Your goal. Would you show every line from the records that holds "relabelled"?

Data supplied Block Start

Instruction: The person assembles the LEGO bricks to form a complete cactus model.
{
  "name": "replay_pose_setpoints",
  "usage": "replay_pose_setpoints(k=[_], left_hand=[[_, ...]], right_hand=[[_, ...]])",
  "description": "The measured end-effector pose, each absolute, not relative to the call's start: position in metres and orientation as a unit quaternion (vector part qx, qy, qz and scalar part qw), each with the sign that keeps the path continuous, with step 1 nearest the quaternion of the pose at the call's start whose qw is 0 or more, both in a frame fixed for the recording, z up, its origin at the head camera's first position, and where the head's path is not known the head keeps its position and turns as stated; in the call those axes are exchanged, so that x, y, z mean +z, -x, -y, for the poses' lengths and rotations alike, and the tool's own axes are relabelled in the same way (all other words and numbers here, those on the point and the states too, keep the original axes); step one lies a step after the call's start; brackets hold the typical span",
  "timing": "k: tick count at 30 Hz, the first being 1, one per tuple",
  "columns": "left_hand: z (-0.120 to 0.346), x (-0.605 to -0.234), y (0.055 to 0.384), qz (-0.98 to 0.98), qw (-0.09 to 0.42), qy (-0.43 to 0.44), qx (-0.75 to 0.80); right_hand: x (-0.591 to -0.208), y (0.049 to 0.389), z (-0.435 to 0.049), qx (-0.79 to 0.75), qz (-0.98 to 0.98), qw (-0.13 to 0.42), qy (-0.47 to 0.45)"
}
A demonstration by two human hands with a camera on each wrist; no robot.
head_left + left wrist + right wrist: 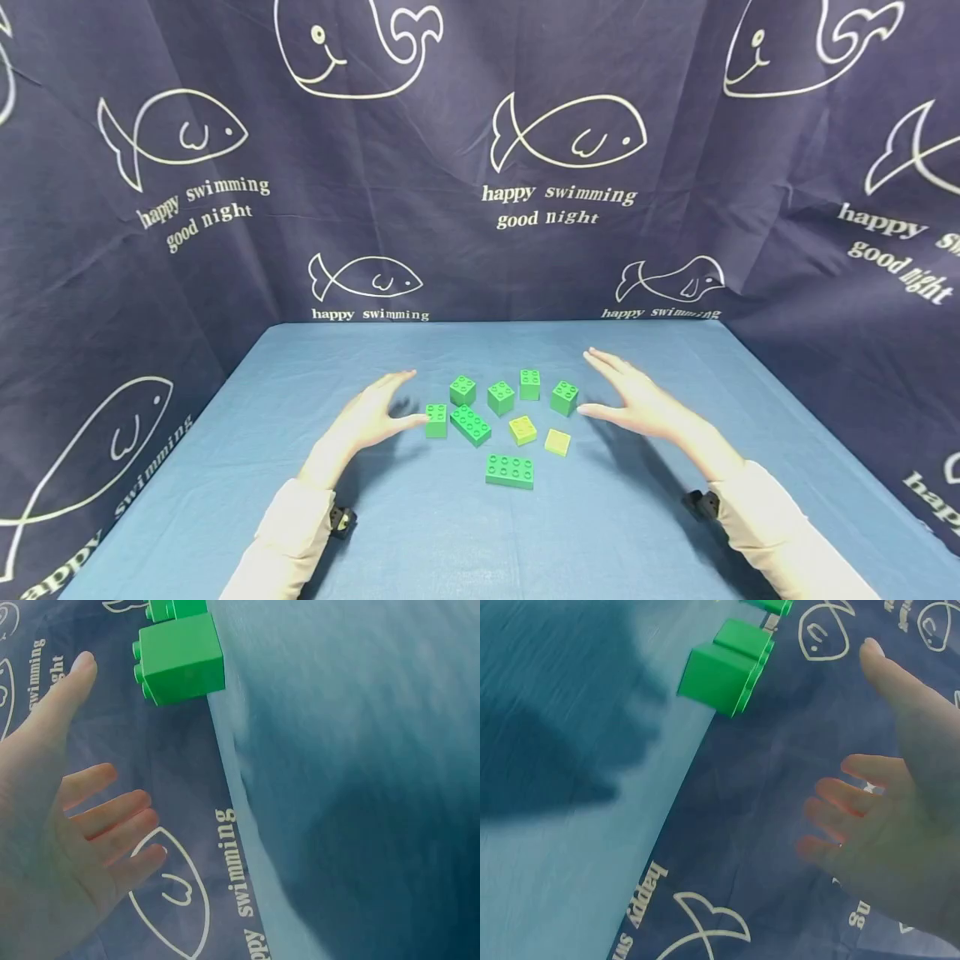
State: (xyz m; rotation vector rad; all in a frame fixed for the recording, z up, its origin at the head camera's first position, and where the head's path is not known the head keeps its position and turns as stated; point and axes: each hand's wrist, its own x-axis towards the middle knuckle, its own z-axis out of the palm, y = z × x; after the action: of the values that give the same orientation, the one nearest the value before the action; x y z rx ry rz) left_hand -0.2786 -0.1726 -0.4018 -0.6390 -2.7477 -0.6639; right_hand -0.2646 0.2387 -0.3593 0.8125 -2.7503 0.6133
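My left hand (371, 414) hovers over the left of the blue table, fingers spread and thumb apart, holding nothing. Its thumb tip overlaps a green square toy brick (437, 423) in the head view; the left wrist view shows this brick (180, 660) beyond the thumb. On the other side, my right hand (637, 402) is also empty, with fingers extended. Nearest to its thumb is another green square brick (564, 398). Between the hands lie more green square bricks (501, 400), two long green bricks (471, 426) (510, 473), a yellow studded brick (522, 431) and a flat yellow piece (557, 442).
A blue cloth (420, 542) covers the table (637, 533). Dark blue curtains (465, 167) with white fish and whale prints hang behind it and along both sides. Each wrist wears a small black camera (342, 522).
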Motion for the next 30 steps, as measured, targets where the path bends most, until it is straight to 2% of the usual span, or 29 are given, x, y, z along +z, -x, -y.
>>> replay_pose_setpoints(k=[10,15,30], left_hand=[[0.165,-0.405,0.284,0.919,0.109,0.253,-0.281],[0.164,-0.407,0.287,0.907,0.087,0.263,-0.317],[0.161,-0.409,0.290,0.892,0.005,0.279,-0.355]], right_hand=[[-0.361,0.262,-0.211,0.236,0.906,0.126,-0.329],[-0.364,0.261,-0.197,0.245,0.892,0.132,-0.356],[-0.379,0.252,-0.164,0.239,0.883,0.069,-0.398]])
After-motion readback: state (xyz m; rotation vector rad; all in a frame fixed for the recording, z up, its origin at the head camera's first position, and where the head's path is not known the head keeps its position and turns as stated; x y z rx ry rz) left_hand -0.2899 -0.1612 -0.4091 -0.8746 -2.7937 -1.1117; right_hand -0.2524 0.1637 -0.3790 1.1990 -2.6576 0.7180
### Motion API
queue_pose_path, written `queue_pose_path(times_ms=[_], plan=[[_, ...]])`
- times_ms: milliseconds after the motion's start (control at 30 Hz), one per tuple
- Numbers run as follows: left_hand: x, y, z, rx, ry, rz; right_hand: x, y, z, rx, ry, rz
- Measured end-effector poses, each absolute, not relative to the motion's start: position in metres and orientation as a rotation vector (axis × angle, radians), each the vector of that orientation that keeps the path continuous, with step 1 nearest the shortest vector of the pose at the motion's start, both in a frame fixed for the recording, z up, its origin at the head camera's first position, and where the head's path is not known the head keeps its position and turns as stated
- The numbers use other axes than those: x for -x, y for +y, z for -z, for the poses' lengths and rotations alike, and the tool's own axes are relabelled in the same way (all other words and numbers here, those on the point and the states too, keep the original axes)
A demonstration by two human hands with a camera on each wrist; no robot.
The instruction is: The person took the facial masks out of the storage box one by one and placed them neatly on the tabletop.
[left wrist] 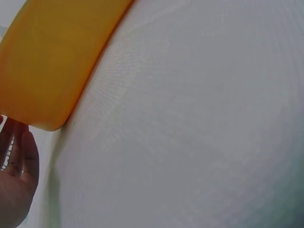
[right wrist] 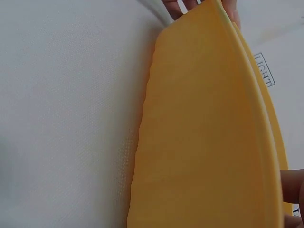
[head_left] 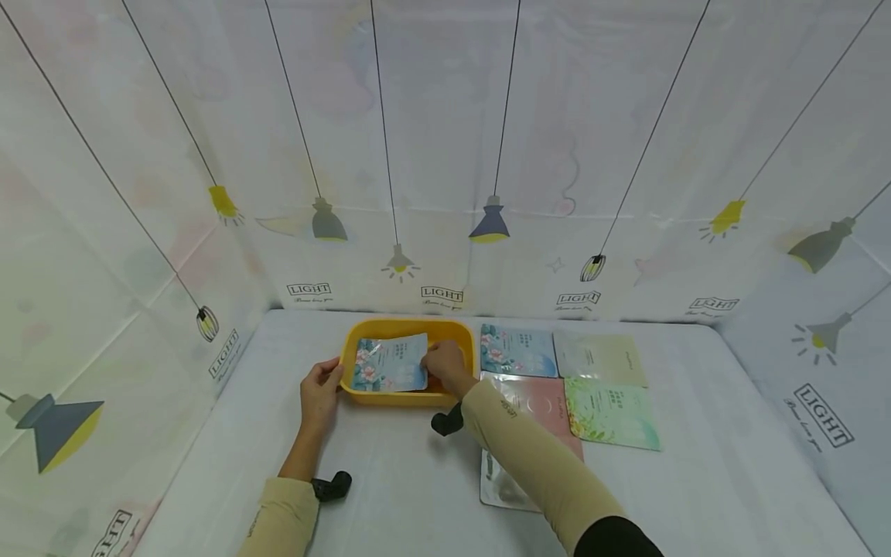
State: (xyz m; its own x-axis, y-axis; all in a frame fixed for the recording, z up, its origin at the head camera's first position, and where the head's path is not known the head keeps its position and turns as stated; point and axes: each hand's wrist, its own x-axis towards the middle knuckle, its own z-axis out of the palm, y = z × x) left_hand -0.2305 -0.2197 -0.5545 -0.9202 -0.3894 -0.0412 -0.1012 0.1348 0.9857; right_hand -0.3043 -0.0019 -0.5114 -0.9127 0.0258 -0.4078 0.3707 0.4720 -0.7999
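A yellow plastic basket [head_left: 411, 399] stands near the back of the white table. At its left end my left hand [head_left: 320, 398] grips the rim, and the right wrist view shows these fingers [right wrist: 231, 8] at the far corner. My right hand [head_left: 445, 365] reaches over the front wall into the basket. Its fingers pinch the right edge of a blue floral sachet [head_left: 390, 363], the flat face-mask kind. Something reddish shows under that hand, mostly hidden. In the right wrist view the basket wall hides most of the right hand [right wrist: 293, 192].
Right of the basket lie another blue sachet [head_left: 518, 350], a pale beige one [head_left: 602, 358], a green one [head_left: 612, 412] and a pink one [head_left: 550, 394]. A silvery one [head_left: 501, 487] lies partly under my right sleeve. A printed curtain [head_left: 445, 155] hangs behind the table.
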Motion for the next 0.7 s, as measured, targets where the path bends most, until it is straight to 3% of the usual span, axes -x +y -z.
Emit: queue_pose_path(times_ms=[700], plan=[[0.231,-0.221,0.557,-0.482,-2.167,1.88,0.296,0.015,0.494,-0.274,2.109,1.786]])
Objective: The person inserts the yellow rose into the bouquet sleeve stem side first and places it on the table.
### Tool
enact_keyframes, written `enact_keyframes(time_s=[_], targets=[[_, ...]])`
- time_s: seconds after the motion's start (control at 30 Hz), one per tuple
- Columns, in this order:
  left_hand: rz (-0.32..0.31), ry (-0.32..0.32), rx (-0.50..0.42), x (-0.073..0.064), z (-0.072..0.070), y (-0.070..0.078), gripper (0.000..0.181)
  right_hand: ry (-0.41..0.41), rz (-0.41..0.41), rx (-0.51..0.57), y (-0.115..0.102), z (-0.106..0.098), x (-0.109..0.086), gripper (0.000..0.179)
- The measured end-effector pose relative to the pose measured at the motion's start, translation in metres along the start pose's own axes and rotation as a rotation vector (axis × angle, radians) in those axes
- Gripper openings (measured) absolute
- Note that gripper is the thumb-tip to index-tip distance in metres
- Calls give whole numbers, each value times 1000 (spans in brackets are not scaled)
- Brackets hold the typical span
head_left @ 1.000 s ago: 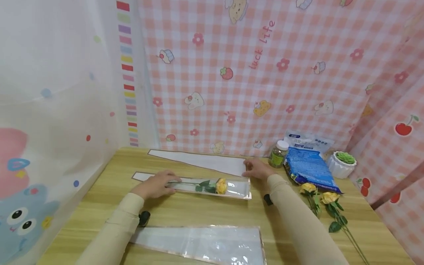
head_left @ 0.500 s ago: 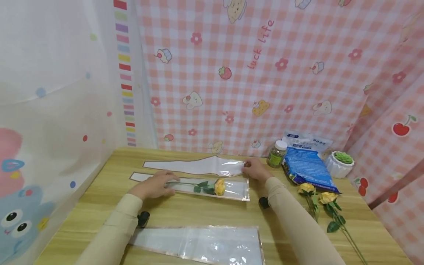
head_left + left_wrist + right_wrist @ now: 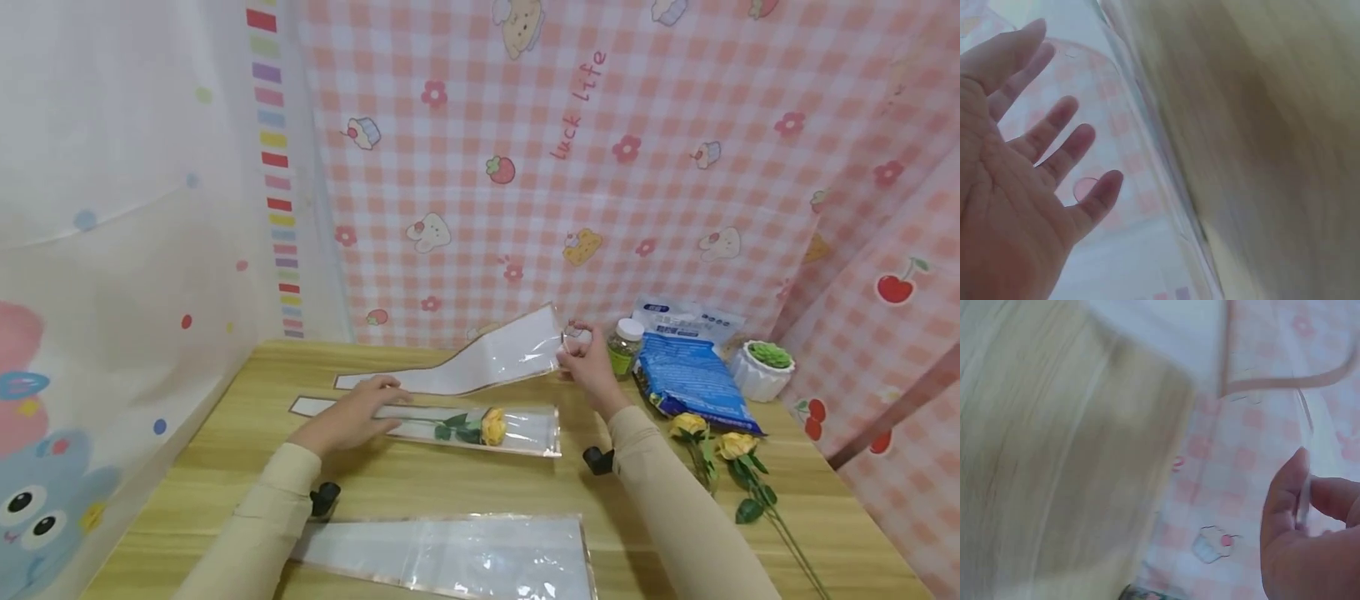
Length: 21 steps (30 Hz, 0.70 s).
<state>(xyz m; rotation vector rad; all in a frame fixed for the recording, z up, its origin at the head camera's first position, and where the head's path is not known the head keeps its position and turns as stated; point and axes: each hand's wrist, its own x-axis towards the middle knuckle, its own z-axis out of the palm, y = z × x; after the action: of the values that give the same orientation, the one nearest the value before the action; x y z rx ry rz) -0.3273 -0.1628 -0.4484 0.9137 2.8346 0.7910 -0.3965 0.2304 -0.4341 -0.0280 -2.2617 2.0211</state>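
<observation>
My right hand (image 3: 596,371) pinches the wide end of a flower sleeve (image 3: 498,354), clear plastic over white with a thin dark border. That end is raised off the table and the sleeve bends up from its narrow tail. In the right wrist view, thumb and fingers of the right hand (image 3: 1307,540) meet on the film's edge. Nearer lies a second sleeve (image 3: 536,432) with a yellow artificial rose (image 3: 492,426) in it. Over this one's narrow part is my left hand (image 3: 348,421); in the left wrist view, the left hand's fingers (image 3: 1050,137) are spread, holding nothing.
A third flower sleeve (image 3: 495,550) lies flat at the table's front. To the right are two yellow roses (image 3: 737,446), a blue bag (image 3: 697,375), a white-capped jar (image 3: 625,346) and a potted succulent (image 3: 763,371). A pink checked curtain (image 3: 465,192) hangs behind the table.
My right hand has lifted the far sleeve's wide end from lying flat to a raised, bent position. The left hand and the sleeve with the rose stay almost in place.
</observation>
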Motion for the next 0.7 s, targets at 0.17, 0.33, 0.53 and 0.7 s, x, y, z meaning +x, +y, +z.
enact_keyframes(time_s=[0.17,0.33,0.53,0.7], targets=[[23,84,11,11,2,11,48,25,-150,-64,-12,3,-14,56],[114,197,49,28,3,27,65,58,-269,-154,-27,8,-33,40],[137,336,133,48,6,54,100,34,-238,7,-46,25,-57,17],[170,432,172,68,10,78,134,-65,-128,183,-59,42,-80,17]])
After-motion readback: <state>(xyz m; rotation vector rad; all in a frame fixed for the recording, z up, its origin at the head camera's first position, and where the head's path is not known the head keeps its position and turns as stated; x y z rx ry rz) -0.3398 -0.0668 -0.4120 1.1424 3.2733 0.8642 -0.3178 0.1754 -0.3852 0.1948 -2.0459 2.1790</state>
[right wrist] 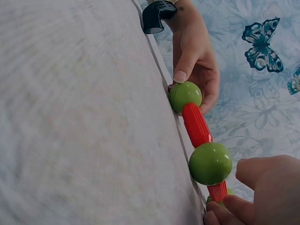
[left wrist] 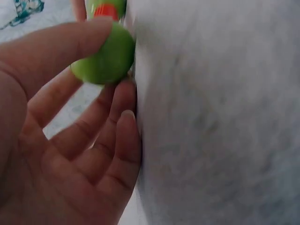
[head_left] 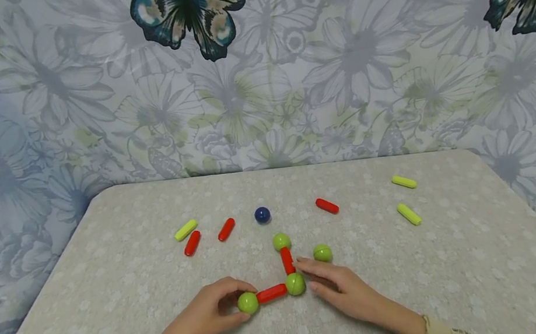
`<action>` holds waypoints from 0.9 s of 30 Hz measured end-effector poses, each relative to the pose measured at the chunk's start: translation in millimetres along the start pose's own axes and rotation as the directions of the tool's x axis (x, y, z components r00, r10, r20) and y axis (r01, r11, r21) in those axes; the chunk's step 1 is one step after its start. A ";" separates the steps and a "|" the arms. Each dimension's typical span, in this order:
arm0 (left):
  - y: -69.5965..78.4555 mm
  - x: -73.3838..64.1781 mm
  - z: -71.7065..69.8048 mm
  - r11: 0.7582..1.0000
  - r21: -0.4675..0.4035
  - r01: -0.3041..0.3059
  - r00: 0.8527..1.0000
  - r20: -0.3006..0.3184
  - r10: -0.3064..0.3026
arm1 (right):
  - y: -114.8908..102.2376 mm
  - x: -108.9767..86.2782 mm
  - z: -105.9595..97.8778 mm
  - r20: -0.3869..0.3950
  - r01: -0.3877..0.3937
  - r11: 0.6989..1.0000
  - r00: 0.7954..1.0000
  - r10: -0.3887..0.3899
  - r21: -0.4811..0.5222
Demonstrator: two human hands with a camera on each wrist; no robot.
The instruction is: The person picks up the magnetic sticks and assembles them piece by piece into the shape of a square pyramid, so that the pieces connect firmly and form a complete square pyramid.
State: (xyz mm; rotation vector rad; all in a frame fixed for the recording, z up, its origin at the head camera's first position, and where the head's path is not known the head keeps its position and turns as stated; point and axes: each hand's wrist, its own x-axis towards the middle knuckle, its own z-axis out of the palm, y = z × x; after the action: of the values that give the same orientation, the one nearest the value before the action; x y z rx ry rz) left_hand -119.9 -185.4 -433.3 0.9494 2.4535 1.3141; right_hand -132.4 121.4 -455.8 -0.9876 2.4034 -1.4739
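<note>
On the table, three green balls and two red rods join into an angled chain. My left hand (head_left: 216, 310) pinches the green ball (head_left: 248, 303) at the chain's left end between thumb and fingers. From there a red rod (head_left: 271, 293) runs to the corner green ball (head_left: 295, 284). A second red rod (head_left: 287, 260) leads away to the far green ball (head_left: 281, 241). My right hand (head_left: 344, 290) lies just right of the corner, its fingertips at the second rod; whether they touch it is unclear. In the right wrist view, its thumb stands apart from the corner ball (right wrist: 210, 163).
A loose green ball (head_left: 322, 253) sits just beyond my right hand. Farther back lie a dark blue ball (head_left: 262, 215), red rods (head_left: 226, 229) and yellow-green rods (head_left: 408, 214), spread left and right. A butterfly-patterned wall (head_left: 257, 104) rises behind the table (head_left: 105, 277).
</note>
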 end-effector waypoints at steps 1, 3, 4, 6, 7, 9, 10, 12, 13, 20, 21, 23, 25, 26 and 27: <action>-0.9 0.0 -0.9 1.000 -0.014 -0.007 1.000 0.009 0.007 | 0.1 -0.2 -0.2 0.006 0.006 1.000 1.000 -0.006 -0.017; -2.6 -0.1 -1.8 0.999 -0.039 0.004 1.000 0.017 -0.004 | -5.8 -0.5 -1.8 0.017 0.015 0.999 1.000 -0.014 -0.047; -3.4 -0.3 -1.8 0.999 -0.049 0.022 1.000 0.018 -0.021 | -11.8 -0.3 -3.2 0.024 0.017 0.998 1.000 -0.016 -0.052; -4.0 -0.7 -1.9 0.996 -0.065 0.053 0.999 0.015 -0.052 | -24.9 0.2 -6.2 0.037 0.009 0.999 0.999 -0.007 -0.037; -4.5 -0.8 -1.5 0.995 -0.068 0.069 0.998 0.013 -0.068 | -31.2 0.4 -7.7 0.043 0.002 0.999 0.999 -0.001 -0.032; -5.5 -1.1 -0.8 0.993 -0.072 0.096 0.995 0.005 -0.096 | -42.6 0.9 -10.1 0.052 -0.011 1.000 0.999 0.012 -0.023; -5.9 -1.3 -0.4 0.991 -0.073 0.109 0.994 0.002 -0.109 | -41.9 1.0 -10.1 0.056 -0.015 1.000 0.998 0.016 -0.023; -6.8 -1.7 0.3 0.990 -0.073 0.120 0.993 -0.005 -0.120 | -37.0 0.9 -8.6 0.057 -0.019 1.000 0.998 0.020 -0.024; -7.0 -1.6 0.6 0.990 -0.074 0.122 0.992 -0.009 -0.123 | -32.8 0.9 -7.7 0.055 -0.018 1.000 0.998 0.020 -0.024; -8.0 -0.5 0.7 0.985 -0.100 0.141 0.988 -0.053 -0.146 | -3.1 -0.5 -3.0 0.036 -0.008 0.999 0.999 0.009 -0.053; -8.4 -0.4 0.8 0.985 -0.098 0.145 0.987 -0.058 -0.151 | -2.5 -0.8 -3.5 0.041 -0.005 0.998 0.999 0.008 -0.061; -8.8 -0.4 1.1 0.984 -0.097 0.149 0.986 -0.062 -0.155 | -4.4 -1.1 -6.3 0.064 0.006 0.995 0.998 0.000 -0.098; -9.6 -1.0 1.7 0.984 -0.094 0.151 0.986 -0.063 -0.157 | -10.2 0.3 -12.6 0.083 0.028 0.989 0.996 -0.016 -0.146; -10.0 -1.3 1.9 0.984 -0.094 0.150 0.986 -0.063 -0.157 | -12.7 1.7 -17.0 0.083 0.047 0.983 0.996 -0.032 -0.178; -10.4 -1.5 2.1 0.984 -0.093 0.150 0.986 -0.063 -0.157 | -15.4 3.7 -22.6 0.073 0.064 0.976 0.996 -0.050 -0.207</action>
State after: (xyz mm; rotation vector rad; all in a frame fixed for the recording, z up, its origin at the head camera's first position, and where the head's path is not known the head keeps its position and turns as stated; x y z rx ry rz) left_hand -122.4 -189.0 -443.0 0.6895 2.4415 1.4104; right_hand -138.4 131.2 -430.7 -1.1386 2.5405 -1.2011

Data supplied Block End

Reply to the exercise.
  "description": "The measured end-effector pose, each absolute, not relative to the call's start: position in metres and orientation as a unit quaternion (vector part qx, qy, qz and scalar part qw), each with the sign that keeps the path continuous, with step 1 nearest the quaternion of the pose at the call's start whose qw is 0 or more, both in a frame fixed for the recording, z up, its origin at the head camera's first position, and where the head's path is not known the head keeps its position and turns as stated; in the call those axes are exchanged, so that x, y, z mean +z, -x, -y, for the poses' lengths and rotations alike, and the tool's own axes are relabelled in the same way (all other words and numbers here, those on the point and the states too, keep the original axes); step one lies a step after the call's start; brackets hold the typical span",
- The numbers use other axes than those: x for -x, y for +y, z for -z, for the poses' lengths and rotations alike, and the tool's own axes are relabelled in the same way (all other words and numbers here, those on the point and the states too, keep the original axes)

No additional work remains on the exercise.